## Data for analysis
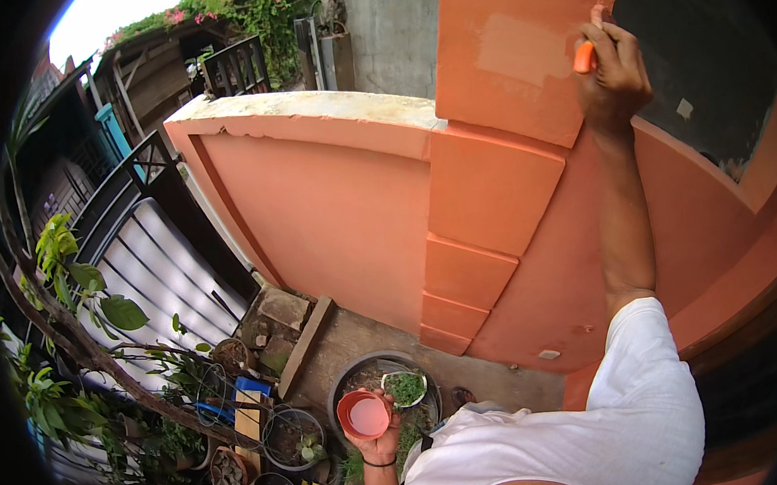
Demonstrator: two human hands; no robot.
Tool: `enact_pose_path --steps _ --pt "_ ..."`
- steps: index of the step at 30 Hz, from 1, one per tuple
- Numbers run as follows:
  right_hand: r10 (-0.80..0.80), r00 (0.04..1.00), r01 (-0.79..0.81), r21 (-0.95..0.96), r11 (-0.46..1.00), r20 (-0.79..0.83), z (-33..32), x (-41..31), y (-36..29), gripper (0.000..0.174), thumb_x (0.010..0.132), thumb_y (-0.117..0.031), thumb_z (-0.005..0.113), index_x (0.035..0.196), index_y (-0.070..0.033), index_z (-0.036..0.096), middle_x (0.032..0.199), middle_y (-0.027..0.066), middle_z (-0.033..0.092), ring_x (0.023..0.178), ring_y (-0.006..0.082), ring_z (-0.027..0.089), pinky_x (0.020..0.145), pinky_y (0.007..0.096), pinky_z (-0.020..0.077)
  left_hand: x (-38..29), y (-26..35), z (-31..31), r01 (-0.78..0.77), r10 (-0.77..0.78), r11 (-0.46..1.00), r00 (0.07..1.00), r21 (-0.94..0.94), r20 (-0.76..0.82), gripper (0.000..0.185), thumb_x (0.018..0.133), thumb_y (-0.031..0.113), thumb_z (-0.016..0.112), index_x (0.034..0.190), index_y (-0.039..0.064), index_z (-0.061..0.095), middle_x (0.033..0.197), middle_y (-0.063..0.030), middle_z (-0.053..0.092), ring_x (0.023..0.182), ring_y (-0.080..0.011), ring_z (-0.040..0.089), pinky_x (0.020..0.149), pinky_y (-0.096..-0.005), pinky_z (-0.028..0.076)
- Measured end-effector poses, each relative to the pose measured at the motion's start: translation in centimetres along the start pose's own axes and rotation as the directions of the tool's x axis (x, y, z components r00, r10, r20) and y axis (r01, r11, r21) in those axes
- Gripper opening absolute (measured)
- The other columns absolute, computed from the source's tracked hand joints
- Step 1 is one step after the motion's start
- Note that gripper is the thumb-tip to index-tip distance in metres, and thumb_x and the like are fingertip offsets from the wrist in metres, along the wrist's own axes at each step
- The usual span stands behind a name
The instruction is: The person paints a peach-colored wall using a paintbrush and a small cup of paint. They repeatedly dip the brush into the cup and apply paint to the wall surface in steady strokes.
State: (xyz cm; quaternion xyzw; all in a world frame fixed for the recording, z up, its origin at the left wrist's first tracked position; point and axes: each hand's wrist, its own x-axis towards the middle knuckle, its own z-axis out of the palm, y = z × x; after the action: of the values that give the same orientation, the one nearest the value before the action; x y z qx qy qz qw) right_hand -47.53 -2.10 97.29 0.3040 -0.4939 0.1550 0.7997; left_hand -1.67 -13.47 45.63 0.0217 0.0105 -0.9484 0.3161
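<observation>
High up at the right, my right hand grips an orange-handled paintbrush. My fingers hide most of its head, which is near the right edge of a raised block on the orange wall pillar. A paler, dull patch marks the same block, left of the hand. Low in the view, my left hand holds a small reddish-orange cup from its side and below. Pale pink liquid, apparently paint, lies inside it.
Below the cup stands a large round planter. Several plant pots, a wooden plank and a leaning branch crowd the left. A low orange wall runs to a black metal gate. A dark window adjoins the pillar.
</observation>
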Motion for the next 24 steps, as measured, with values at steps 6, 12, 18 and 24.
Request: enact_pose_path --steps 6,12,18,24 --pt "-0.129 0.974 0.159 -0.154 0.975 0.186 6.9 -3.3 -7.0 0.009 0.085 -0.01 0.075 0.083 -0.017 0.069 0.092 0.0101 0.063 0.072 0.0221 0.067 0.057 0.0338 0.0577 -0.2 0.6 -0.8 -0.049 0.05 0.999 0.997 -0.009 0.056 0.08 0.091 0.058 0.083 0.148 0.007 0.06 0.141 -0.0241 0.062 0.132 -0.0433 0.061 0.092 -0.0527 0.067" --pt "-0.037 0.986 -0.04 0.447 0.894 0.163 4.8 -2.6 -10.5 0.016 0.086 -0.002 0.081 0.093 -0.015 0.073 0.094 0.0087 0.071 0.076 0.0243 0.072 0.058 0.0345 0.0581 -1.4 -0.2 -0.7 -0.071 0.071 0.997 0.997 -0.028 0.008 0.07 0.1 0.061 0.068 0.146 0.009 0.062 0.14 -0.021 0.064 0.129 -0.0423 0.065 0.085 -0.0544 0.067" --pt "0.495 0.813 -0.53 0.742 0.409 0.308 3.6 -1.8 2.9 0.006 0.097 -0.003 0.083 0.102 -0.001 0.08 0.096 0.0006 0.08 0.084 0.005 0.072 0.074 0.0232 0.0583 -1.8 -0.5 -0.3 -0.031 0.032 0.998 0.999 -0.062 0.019 0.067 0.102 0.058 0.067 0.147 0.009 0.062 0.141 -0.0213 0.064 0.128 -0.0426 0.066 0.085 -0.0555 0.067" --pt "0.096 0.992 -0.044 0.501 0.864 -0.079 -0.1 2.1 8.3 0.016 0.093 0.002 0.08 0.104 -0.01 0.082 0.109 0.0089 0.082 0.094 0.0205 0.081 0.078 0.0315 0.0639 -0.8 0.0 -0.9 -0.027 0.026 0.998 0.999 -0.063 -0.02 0.066 0.101 0.058 0.066 0.147 0.01 0.062 0.139 -0.0217 0.067 0.128 -0.0421 0.066 0.083 -0.0538 0.066"
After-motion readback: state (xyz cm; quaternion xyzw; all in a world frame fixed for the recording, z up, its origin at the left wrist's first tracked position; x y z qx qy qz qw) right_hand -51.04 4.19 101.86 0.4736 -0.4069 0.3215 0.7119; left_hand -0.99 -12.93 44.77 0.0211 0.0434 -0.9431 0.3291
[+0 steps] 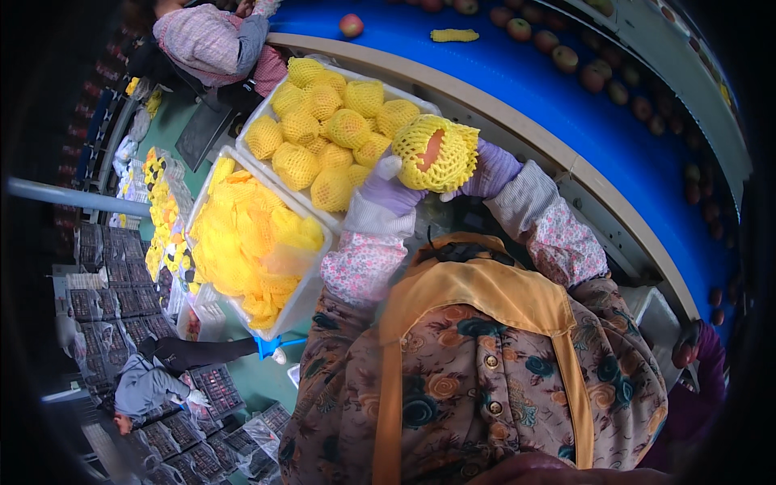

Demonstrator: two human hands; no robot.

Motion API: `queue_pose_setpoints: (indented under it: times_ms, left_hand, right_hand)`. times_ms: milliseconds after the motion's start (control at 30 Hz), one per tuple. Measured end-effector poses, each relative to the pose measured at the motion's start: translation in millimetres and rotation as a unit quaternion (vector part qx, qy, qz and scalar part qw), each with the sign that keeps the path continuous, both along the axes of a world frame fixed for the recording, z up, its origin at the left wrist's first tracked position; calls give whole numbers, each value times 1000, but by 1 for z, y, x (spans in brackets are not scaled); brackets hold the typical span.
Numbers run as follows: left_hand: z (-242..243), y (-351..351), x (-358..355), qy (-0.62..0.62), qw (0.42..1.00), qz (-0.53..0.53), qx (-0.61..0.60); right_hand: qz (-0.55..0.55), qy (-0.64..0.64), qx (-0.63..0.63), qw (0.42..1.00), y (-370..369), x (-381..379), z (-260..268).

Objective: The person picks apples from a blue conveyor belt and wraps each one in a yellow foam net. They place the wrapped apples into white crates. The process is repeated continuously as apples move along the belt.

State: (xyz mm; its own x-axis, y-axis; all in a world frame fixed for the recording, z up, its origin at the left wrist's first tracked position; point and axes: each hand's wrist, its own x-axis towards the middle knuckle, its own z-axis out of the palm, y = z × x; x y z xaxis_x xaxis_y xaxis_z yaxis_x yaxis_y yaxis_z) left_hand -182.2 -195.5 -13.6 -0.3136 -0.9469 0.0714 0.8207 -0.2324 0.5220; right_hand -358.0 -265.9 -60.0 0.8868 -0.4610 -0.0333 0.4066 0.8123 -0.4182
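An apple in a yellow foam net sleeve (438,153) is held between my two gloved hands, red skin showing through a gap in the net. My left hand (388,185), in a purple glove with a pale thumb tip, grips its left side. On its right side is my right hand (492,170), its fingers partly hidden behind the net. Left of my hands, a white foam box (248,124) holds several netted apples (348,128). Beside it, nearer my body, another white box (316,276) is heaped with loose, flat yellow foam nets (248,227).
A blue conveyor belt (515,76) curves behind a beige rail (485,106), carrying apples (565,59) and a loose foam net (454,36). Co-workers are at upper left (209,45), lower left (148,388) and far right (697,376). Dark crates (215,391) stand at lower left.
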Motion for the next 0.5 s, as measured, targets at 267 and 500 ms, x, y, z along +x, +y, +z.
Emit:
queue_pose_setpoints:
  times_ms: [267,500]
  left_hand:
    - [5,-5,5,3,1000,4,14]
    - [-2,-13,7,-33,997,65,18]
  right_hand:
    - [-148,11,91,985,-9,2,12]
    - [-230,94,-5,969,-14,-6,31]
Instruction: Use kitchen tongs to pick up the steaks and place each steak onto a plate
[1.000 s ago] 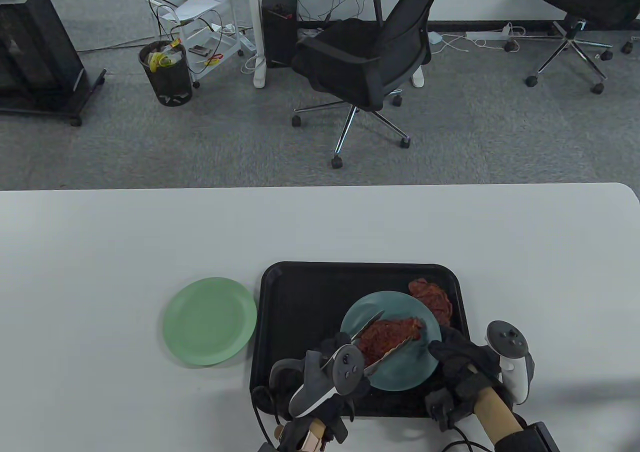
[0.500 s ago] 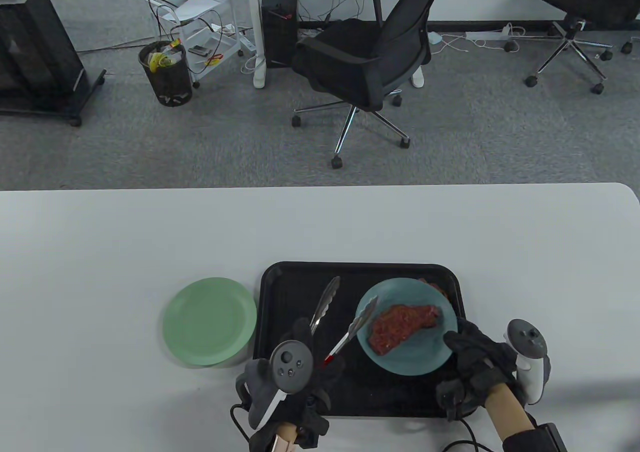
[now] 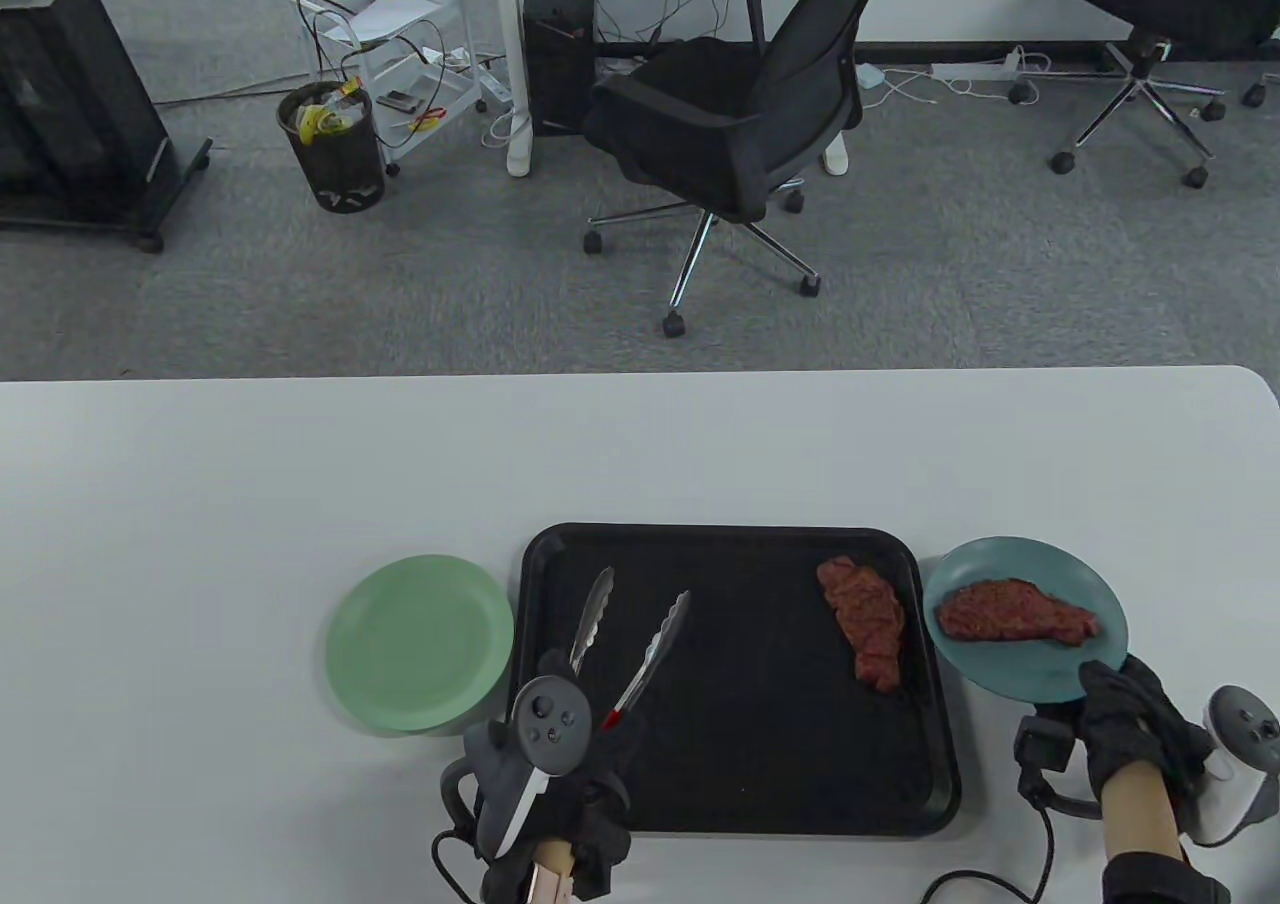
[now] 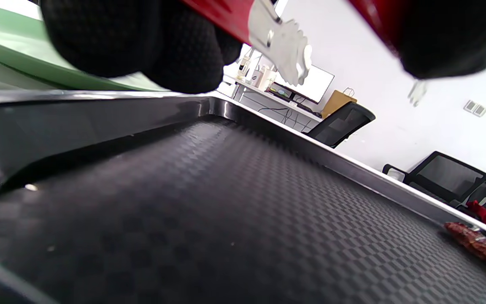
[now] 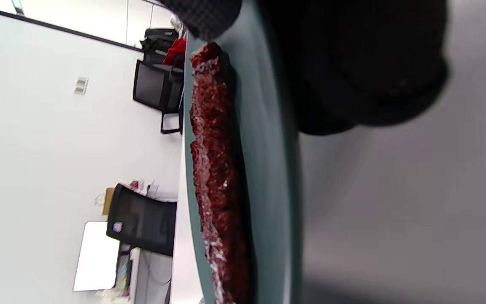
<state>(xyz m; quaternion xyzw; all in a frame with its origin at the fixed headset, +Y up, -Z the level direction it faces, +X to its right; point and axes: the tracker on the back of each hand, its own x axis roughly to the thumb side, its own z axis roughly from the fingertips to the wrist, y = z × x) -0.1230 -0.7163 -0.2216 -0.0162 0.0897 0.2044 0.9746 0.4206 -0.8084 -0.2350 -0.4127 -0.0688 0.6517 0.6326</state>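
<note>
**Halfway: one steak plated, one left on the tray**

Broadly, the job looks about half done. On the table [image 3: 200,504] a black tray [image 3: 740,804] sits in the middle, with a green plate [image 3: 420,644] just beside its left edge and a teal plate [image 3: 1040,679] just beside its right edge.

One steak [image 3: 1015,612] lies flat on the teal plate, so that part is finished. The right hand [image 3: 1135,719] pinches this plate's near rim; the right wrist view shows a gloved finger over the edge, the plate close above the table or on it, I cannot tell which.

A second steak [image 3: 868,622] lies on the tray near its right wall, unplated. The green plate is bare and, by my reading, is meant for it.

The tongs [image 3: 630,644] point up the tray's left part, arms spread wide and empty, well apart from that steak. The left hand [image 3: 545,754] grips their red handles.

What remains: close the tongs on the tray steak and carry it to the green plate.
</note>
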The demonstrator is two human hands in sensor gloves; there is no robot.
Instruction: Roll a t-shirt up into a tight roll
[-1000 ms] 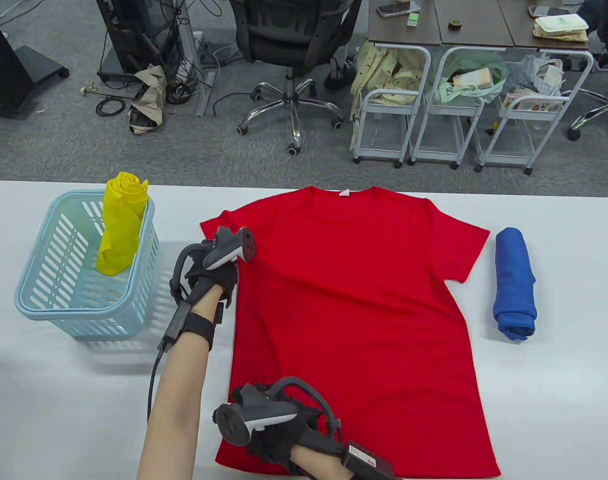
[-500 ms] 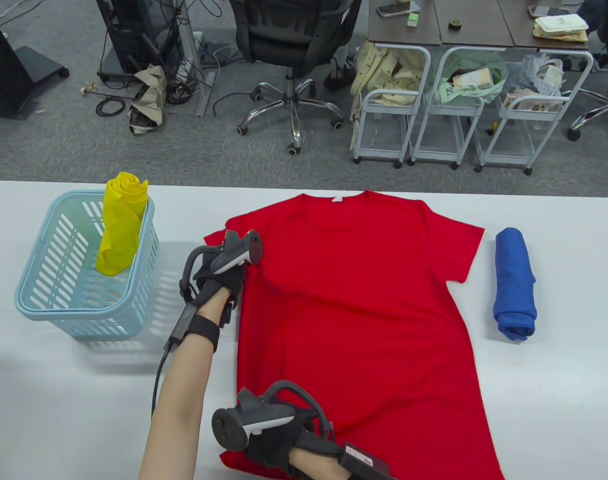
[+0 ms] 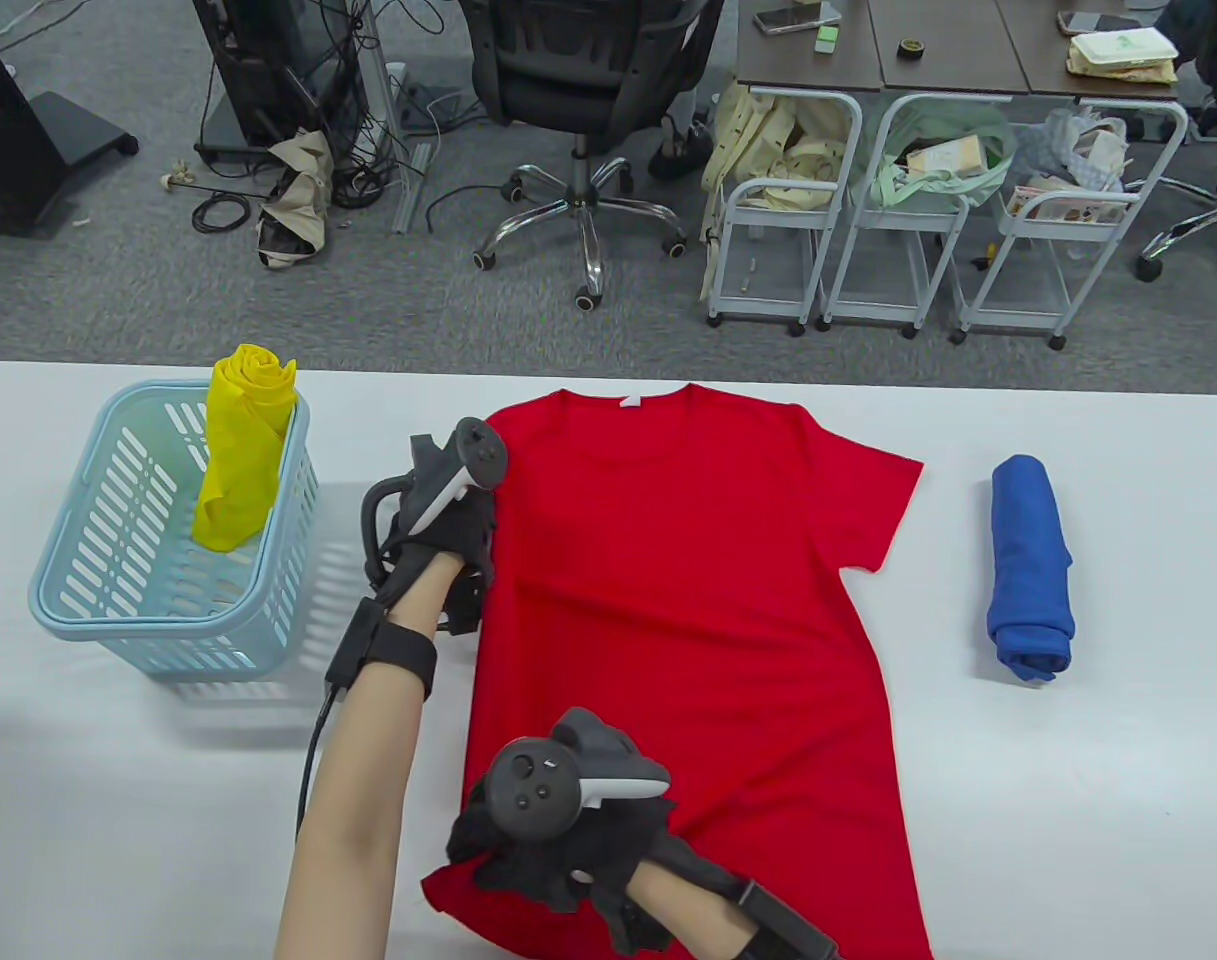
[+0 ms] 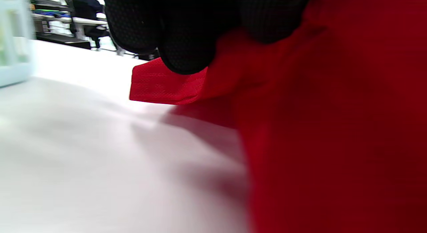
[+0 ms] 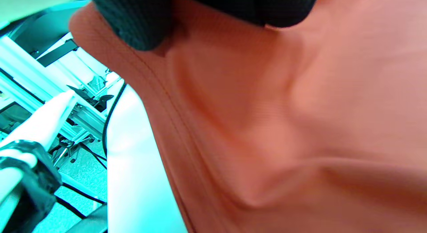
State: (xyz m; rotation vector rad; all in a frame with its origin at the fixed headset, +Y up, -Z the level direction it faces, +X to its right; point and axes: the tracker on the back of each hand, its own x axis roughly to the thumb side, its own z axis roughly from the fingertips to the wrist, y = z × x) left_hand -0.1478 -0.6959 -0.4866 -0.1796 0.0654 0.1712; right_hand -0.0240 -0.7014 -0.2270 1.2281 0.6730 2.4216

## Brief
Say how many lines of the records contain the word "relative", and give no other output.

## Solved problem
2